I’m going to try to expand a bit on the posting that I did last month describing different definitions of “Cloud BI” and what that means in Microsoft-speak.
Starting here in part 1, I am going to walk through a complete example of building a Cloud BI solution using only Microsoft technologies from SQL Server, Azure and Office. By then end of the series, I will probably not be able to put a complete solution “in the Cloud”. If I want to build an analysis cube around my data, I can store the data in SQL Azure in the cloud, but my cube will have to be on-premises in SSAS or PowerPivot. But I can build a Cloud-based application and dashboard in Azure that is using data from SQL Azure, in the cloud, and I can now create cloud-based reports using Azure Reporting Services (CTP).

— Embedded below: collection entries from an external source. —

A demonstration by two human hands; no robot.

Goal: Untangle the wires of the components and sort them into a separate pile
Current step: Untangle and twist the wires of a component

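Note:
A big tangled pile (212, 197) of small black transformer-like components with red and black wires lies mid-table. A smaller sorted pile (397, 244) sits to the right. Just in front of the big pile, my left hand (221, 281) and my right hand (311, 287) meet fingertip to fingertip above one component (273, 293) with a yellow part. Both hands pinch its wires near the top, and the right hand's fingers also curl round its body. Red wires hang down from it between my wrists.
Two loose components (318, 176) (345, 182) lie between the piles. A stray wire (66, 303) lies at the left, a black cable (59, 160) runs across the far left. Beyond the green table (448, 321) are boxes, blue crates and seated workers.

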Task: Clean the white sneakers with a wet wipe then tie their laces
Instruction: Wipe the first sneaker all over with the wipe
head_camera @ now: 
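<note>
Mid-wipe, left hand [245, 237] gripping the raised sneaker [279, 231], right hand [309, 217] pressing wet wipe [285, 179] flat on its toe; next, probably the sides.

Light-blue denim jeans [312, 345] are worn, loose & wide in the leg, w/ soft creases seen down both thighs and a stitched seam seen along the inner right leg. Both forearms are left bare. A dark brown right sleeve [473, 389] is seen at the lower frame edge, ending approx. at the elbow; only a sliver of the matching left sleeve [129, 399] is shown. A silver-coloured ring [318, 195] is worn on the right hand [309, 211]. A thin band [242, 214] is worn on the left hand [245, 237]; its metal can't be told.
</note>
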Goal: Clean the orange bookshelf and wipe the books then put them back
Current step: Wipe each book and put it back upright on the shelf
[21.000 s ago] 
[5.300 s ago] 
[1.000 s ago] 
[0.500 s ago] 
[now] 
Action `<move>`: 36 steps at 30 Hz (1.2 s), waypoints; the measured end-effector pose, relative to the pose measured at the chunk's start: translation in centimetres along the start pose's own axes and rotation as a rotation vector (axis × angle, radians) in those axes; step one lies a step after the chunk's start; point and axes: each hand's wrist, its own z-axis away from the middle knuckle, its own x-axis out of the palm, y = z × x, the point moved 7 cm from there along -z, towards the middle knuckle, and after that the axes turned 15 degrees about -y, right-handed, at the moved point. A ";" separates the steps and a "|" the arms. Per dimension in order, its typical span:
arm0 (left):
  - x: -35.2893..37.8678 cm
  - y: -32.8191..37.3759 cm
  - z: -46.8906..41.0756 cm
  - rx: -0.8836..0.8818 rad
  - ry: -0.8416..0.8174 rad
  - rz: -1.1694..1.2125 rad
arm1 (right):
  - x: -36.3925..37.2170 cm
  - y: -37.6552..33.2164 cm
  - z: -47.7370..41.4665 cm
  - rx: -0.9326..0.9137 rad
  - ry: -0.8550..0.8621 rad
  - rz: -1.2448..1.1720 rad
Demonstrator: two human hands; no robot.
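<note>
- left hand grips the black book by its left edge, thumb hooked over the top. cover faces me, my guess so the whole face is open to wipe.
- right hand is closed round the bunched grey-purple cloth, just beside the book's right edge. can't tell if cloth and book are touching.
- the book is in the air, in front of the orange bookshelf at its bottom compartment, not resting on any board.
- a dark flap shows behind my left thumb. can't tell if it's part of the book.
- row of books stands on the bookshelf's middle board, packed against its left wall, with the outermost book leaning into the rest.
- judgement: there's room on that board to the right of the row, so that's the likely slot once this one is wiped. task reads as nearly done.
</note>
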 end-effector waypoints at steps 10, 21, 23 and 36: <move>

- Part 2: Microsoft Cloud BI Pieces
- Part 3: Microsoft Cloud BI Pieces
- Part 4: Microsoft Cloud BI Pieces
- Part 5: Microsoft Cloud BI Pieces
Let’s start with the assumption that we’ve built a data mart in the Cloud using SQL Azure. We have transactional data from our stores in Adventure Works stored in a centralized data-center based SQL Server 2008 R2 database. This is the classic starting point of a business intelligence solution: move the data from transactional systems into a data warehouse or data mart for analysis and reporting.
For SQL Azure, you can get your data and schemas to the cloud with several different tools. The newest CTP of the Data Sync framework will now move SQL databases from prem to cloud, back & forth, cloud data centers, etc. The classis Codeplex project called SQL Azure Migration Wizard moves data & schemas from on-prem SQL Server to SQL Azure. It’s a great free tool, very simple, very engineer-based. Works great, using BCP and takes care of lot of the SQL Azure-specific house-keeping things like creating clustered indexes for all tables that you are transferring to Azure that do not have clustered indexes. SQL Azure requires1 for each table. I give this entire discussion much more attention in my MSSQLDUDE blog here.
What I am going to use is SSIS because if you are doing serious ETL work, you are not going to rely heavily on a simple data movement tool like BCP or a migration wizard. You need to transform, modify, integrate, etc. The funny thing is, I always argue that SSIS may be more used by database administrators for SQL Server maintenance jobs and simple data movement that it is used as BI tool for ETL to load a data warehouse. I have no empirical data to back up this claim. I just hesitate to blanket SSIS as a “BI tool”.
Anyway, I digress. SSIS works just fine & dandy using SQL Azure or SQL Server together in a data flow as a source or a target. As you can see below, I’ve created connection managers in ADO.NET for my SQL Server on-prem and used OLEDB for my cloud-based SQL Azure connection:
Nothing fancy or tricky about this. Just remember that SQL Azure connection are SQL Server authentication, not Windows authentication. To me, this is one of the clear benefits and advantages that Microsoft has built into the Azure platform. Azure is truly a platform as a service (PaaS) offering that does not require much, if any, retraining. If you are already using SSIS, SSRS, SQL Server and .NET, then you will quickly and easily transition to the Azure world.
When we get to the presentation layer in SSRS & .NET apps, you will see that we can transition and re-publish work that you’ve already accomplished against the classic SQL Server into Azure.
Now that we have loaded data into SQL Azure for our BI solution, part 2 will focus on preparing that data for analysis, reporting and publishing.